Hiding within the halls of homes and office buildings around the United States exists the largest opportunity for energy savings to date. Commercial and industrial buildings account for as much as 50 percent of U.S. energy use, and residential buildings account for another 20 percent, meaning that there are countless ways for them to be more efficient. Many Americans have taken steps to go green in their homes, but office buildings still have a long way to go.
Office buildings, particularly in cities that have passed laws that mandate energy savings goals, have made great strides in using green building technologies such as lighting, roofing, and insulation. While these buildings have made vast improvements in how they’re built, they haven’t improved in how they communicate with other buildings or the power grid that supplies energy to the region.
By coordinating efforts, buildings can become more efficient by automating energy saving techniques. “The sad truth is that many green buildings today are neither highly efficient nor particularly intelligent, and this is a missed opportunity,” wrote Paul Ehrlich of the Building Intelligence Group in an article discussing the results of an energy conference held in early 2008.
Many offices in the United States have made progress. They’ve added improvements like bicycle racks, more efficient lighting, and water-saving plumbing equipment. But the next step, according to Ehrlich, is making sure that these innovations connect with one another. Green buildings not only employ physical innovations such as green roofs, but also, Ehrlich notes, “[…] the systems, controls, and automation needed to provide improved scheduling, coordination, optimization and usability.”
Green building, up to this point, has been primarily about materials. While using eco-friendly building supplies helps improve the overall energy footprint for the building, these efforts can prove inadequate if not matched with efficiency management equipment. To combat this pitfall, the Energy Independence and Security Act of 2007 provides a framework for “net zero” energy buildings. These buildings, according to Jack McGowan at the U.S. Department of Energy, enshrine the idea that “[…] buildings can give and take energy—that’s where the opportunity presents itself.” His vision, McGowan states, “is having the smart building meet the smart grid.”

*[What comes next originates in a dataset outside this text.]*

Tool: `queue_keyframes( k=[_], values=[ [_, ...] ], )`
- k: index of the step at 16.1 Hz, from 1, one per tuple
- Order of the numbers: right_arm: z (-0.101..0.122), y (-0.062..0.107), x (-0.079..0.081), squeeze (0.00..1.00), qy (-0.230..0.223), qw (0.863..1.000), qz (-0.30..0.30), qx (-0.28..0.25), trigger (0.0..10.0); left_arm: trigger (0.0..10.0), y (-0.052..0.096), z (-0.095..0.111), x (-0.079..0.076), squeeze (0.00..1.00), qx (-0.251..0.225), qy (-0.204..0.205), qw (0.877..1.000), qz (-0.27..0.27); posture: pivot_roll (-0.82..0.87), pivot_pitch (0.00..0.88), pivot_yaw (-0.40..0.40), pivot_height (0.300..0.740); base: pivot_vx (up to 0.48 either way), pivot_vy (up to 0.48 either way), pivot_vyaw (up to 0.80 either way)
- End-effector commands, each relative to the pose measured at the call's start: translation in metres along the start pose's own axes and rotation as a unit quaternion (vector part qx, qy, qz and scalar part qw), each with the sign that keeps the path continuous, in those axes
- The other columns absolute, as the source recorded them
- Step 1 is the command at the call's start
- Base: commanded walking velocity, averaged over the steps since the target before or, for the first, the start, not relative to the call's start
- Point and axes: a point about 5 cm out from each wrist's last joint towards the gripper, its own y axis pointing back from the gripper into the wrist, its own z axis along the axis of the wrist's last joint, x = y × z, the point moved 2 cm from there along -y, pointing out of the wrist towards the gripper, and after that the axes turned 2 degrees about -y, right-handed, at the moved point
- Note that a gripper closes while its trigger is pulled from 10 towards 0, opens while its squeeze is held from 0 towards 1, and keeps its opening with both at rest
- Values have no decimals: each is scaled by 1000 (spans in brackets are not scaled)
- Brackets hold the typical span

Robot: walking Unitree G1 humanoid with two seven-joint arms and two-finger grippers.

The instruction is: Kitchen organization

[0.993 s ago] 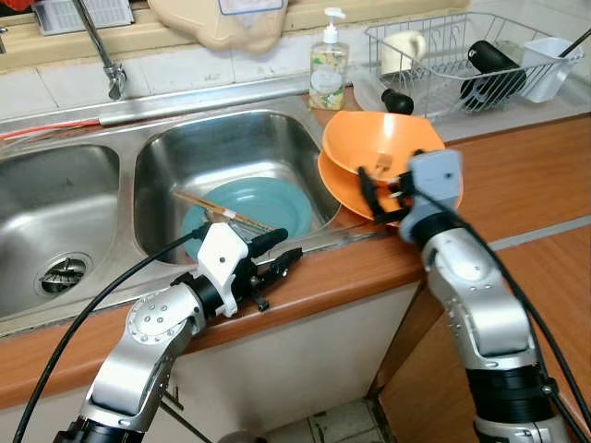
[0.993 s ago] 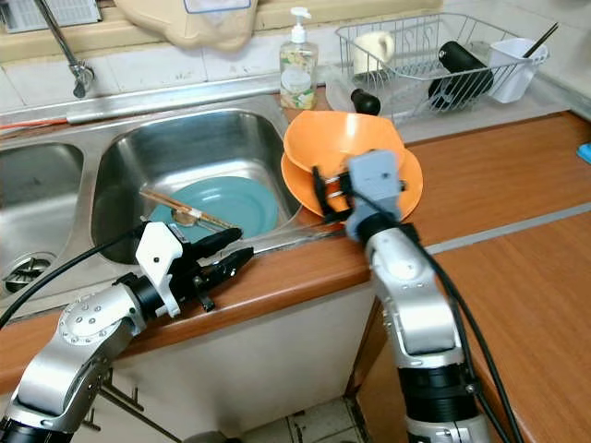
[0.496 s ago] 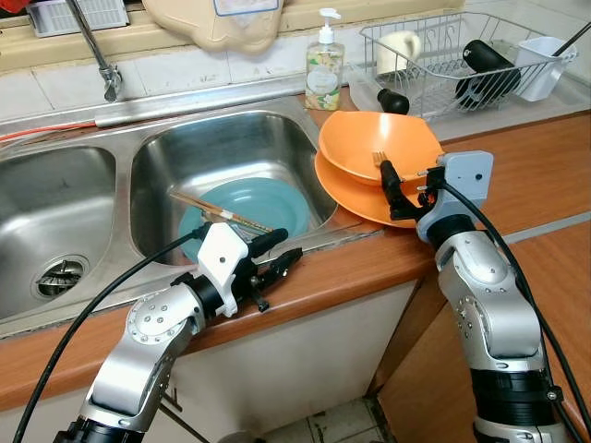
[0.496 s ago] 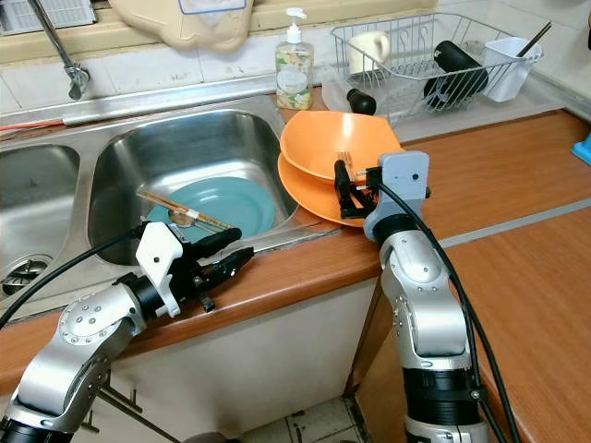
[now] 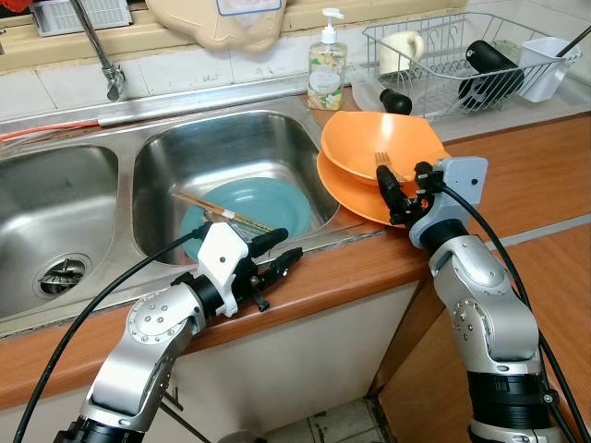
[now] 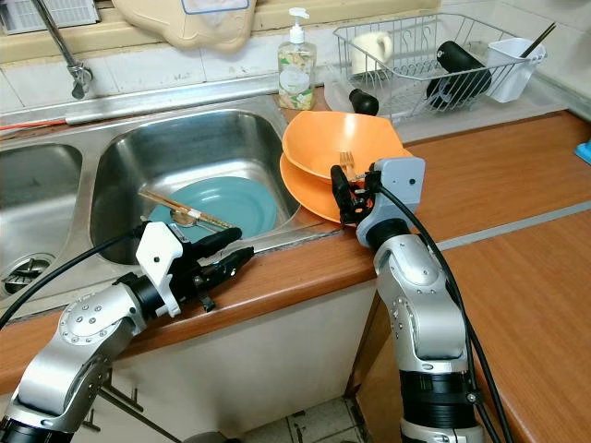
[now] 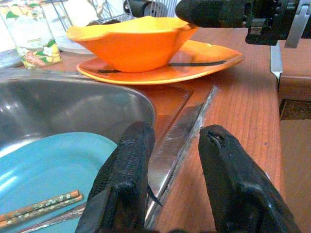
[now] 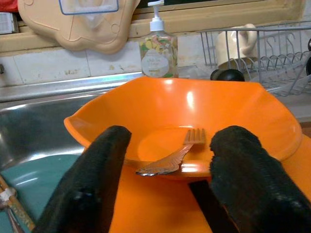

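The glossy orange bowl (image 8: 184,121) holds a shiny metal fork (image 8: 172,159) beside the brushed steel sink (image 5: 231,152) and wood-grain counter (image 5: 526,175).

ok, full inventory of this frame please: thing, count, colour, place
bowl: 1, orange, on the orange plate
fork: 1, silver, in the bowl
orange plate: 1, orange, counter right of sink
blue plate: 1, blue, in right basin
chopsticks: pair, brown, across the blue plate
sink: 1, steel, two basins
soap: 1 bottle, clear, behind sink
rack: 1, wire, back right
left pincer: 1, black, open, over the sink edge
right pincer: 1, black, open, at the bowl
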Motion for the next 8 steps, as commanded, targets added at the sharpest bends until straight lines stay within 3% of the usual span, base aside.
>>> queue_keyframes(
  k=[1,8],
  values=[
    [2,0,1,0,-2,1000,4,-3,0,10000,-1,3,1,0,1,-9,1000,-3,1,0,81,740,0,0,0],
    [2,0,-1,0,6,1000,1,0,0,10000,-2,3,1,0,0,-10,1000,-3,0,0,80,740,0,0,0]
  ],
)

Smart grids, or digitally redesigned power grids, are being implemented in cities and rural communities across the United States. Smart girds use new efficiency methods that prioritize the needs of different buildings in order to decrease the overall demand on the energy delivery system. By coordinating energy use throughout a region, they also have the ability to decrease strain on the system that often leads to devastating blackouts. According to a 2008 report by the Department of Energy, had a smart grid system been in place during the Northeast blackout of 2003, it could have saved almost $6 billion in economic loss to the region. That same report notes that if the smart gird made the United States grid system just 5 percent more efficient, it would mean decreases in greenhouse gasses equivalent to taking 53 million cars off the road.

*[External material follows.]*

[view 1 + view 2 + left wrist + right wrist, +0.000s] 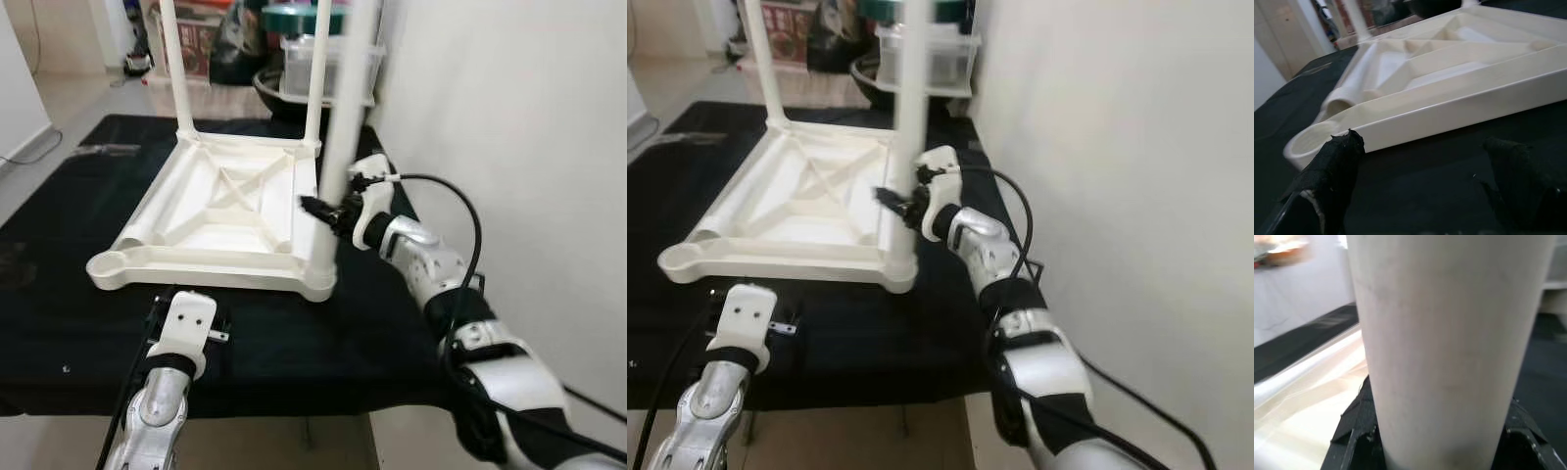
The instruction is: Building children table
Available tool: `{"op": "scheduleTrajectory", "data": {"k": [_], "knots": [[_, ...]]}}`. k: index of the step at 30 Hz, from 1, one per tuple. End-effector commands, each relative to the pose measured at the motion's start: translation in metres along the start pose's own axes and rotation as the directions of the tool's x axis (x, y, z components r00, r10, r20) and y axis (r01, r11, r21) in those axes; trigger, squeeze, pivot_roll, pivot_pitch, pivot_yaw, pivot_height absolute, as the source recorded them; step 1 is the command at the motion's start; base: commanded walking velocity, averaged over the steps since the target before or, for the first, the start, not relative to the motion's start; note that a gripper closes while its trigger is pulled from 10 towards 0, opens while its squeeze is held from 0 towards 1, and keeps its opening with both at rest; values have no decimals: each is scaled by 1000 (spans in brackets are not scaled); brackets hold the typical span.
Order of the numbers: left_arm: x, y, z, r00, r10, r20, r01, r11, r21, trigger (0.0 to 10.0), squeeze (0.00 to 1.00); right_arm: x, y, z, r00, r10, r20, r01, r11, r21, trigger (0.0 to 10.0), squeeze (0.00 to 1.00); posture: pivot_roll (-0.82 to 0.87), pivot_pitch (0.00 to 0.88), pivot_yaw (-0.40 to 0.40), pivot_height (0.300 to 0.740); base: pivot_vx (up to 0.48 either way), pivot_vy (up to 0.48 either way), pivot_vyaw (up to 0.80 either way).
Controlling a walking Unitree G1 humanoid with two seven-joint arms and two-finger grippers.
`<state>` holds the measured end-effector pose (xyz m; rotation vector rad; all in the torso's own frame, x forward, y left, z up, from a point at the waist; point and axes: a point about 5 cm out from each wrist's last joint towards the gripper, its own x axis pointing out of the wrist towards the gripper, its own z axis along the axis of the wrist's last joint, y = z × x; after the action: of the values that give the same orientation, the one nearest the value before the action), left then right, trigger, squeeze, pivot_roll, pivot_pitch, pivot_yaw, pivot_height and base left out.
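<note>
Centrally, the white plastic children's table (230, 211) lies upside down on the black-covered worktop (59, 284), its underside showing a raised rim, an X of stiffening ribs and a round socket at each corner. Three white legs stand in sockets: two at the far corners (176, 69) and one at the near right corner (338, 157); the near left socket (111, 264) is open (no leg in it). The right gripper (328, 211) reaches in from the right, its jaws clamped on the near right leg partway up; the right wrist view shows the leg between the black fingers (1354, 428). The left gripper (1420, 181) hovers low over the black cloth just in front of the table's near rim, jaws apart with nothing between them. Beyond the worktop stand a clear plastic box (328, 64) and a dark bowl (279, 93); a pale wall (509, 117) rises close on the right
</note>
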<state>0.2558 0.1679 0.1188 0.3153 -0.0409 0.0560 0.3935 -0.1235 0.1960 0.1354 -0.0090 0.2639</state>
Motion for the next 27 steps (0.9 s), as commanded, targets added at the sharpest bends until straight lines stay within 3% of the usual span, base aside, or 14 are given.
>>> {"op": "scheduleTrajectory", "data": {"k": [1,2,3,5,7,9,10,13,14,19,22,23,26,27], "knots": [[-1,-1,-1,1000,0,-11,0,1000,8,10000,0,-14,-17,-25,982,-160,-98,163,986,20,0,0,60,0,-111,740,0,0,0],[-1,-1,-1,1000,0,-11,0,1000,8,10000,0,-14,-17,-25,982,-160,-98,163,986,20,0,0,60,0,-111,740,0,0,0],[-3,0,-2,1000,0,-16,0,1000,9,10000,0,-27,6,-35,985,-104,-137,111,993,46,9216,0,54,0,-100,740,0,0,0],[-3,0,-2,1000,0,-16,0,1000,9,10000,0,-27,6,-35,985,-104,-137,111,993,46,9216,0,54,0,-100,740,0,0,0],[-4,1,-4,1000,-1,-21,1,1000,11,10000,0,-35,34,-31,993,11,-116,-1,997,83,10000,0,42,0,-87,740,0,0,0],[-4,1,-5,1000,-4,-23,4,1000,12,10000,0,-34,42,-24,996,60,-73,-53,994,99,10000,0,40,0,-86,740,0,0,0],[-3,0,-5,1000,-7,-22,7,1000,12,10000,0,-28,42,-14,995,98,-20,-95,990,100,10000,1000,43,0,-89,740,0,0,0],[-1,1,-3,1000,-8,-15,8,1000,12,10000,0,-13,42,13,966,250,72,-256,963,91,10000,1000,47,0,-96,740,0,0,0],[0,2,-3,1000,-5,-13,5,1000,12,10000,0,-8,42,22,943,319,96,-327,942,77,10000,67,51,0,-102,740,0,0,0],[1,3,-3,1000,1,-11,0,1000,16,10000,0,-8,45,39,855,496,149,-504,863,19,10000,0,58,0,-113,740,0,0,0],[0,4,-3,1000,13,-11,-13,1000,13,10000,0,-23,56,20,644,765,-8,-765,643,-17,10000,0,78,0,-125,740,0,0,0],[0,4,-3,1000,13,-11,-13,1000,13,10000,0,-23,56,20,644,765,-8,-765,643,-17,10000,0,78,0,-125,740,0,0,0],[-1,2,-3,1000,3,-13,-3,1000,19,10000,0,-32,58,-7,460,869,-183,-887,460,-41,10000,0,102,0,-137,740,0,0,0],[-1,2,-3,1000,3,-13,-3,1000,19,10000,0,-32,58,-7,460,869,-183,-887,460,-41,10000,0,102,0,-137,740,0,0,0]]}}
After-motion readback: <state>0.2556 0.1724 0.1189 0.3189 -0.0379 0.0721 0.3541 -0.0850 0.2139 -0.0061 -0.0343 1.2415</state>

While green building in the United States is making progress, innovation and automation are lacking. Smart buildings have the capacity to automate power-saving methods throughout an entire region by connecting with the smart grid. By automating lights and temperature controls, for example during the warmer months of summer, the smart grid can shift air conditioning to buildings that need it more than others, allowing not only lower energy consumption and cost for individual buildings, but also less strain on the entire system. By implementing regional control of energy use through the use of smart buildings—and the smart grid—the United States can take the lead in managing one of the most efficient and secure power systems of the 21st century.